Start of DATASET SECTION
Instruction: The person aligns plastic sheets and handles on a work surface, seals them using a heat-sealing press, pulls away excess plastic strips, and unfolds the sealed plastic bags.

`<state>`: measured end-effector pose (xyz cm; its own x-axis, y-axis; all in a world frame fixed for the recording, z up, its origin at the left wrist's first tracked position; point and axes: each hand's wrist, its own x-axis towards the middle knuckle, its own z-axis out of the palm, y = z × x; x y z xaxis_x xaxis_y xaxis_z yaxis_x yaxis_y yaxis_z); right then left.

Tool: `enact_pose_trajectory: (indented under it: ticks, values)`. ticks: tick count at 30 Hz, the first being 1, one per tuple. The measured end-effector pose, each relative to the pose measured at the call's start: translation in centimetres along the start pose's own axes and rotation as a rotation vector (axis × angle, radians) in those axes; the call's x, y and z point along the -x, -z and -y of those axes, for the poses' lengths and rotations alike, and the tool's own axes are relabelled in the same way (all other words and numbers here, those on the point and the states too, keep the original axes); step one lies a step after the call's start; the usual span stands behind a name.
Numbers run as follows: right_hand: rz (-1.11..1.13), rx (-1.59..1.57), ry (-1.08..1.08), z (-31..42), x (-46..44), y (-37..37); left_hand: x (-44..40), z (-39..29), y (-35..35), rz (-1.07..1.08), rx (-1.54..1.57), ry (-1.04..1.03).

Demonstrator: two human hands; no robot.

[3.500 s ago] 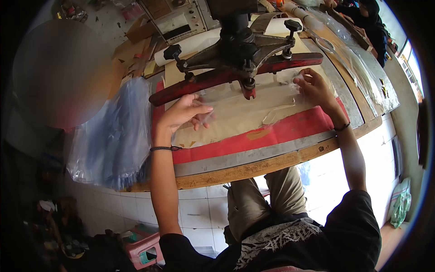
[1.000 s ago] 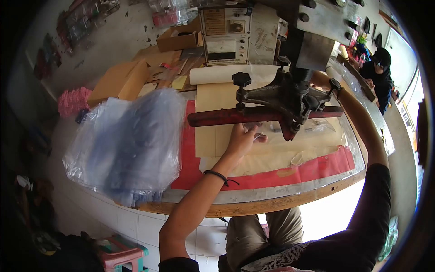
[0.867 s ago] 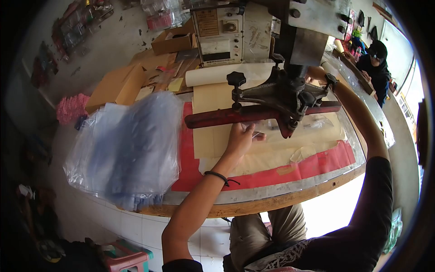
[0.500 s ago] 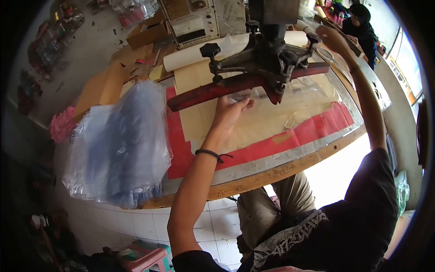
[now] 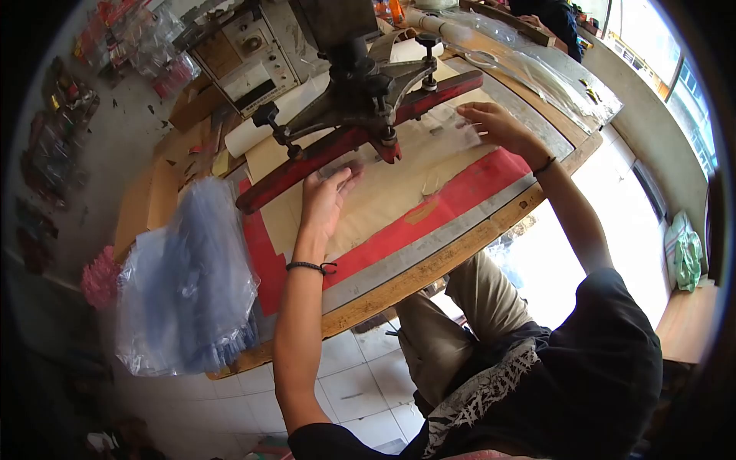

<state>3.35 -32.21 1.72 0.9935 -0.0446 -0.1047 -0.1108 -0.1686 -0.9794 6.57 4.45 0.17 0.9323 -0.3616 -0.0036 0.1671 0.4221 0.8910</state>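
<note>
My left hand (image 5: 326, 201) is at the left part of the red press bar (image 5: 307, 159), thumb and fingers closed on the edge of a clear plastic sheet. Right of the bar, my right hand (image 5: 502, 129) has its curved fingers at the other end of the clear plastic sheet (image 5: 462, 138), which looks slightly blurred there. The sheet lies over tan paper (image 5: 368, 218) on a red mat (image 5: 383, 253). Above them hangs the dark metal press head (image 5: 349, 96), its bar slanting across the work. Part of the sheet is hidden beneath the bar.
A pile of bluish clear plastic (image 5: 188, 287) hangs over the table's left edge. Behind are a control box (image 5: 249, 61), a white roll (image 5: 249, 136) and a cardboard box (image 5: 146, 201). Long clear strips (image 5: 556, 84) lie at the back right. Part of another person (image 5: 556, 19) shows beyond.
My right hand has come back from the far right side to the plastic sheet. My left hand stays at the sheet near the bar. The camera view has turned and shifted.
</note>
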Motion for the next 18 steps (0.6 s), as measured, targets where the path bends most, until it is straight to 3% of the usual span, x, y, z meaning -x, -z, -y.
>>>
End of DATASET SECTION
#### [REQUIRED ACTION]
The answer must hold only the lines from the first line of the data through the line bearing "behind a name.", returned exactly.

#### [WRITTEN ANSWER]
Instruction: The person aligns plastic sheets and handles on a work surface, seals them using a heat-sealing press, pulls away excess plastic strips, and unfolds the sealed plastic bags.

`<state>`: measured end-effector pose (xyz cm; its own x-axis, y-axis; all in a world frame fixed for the recording, z up, its origin at the left wrist's first tracked position; point and axes: each hand's wrist, its own x-axis towards the middle knuckle, its own z-axis out of the palm, y = z × x; x y z xaxis_x xaxis_y xaxis_z yaxis_x yaxis_y yaxis_z); right then left.

Tool: `enact_pose_trajectory: (indented under it: ticks, values)`. ticks: tick count at 30 Hz, the first being 1, one per tuple. The measured end-effector pose, each relative to the pose measured at the call's start: translation in centimetres along the start pose's own axes and rotation as a rotation vector (axis × angle, radians) in those axes; the call's x, y and z point along the -x, -z and -y of those axes, for the poses' lengths and rotations alike, and the tool's own axes are relabelled in the same way (all other words and numbers here, those on the point and the states too, keep the original axes); step one lies a step after the call's start; the usual span stands behind a name.

What appears above is the complete answer.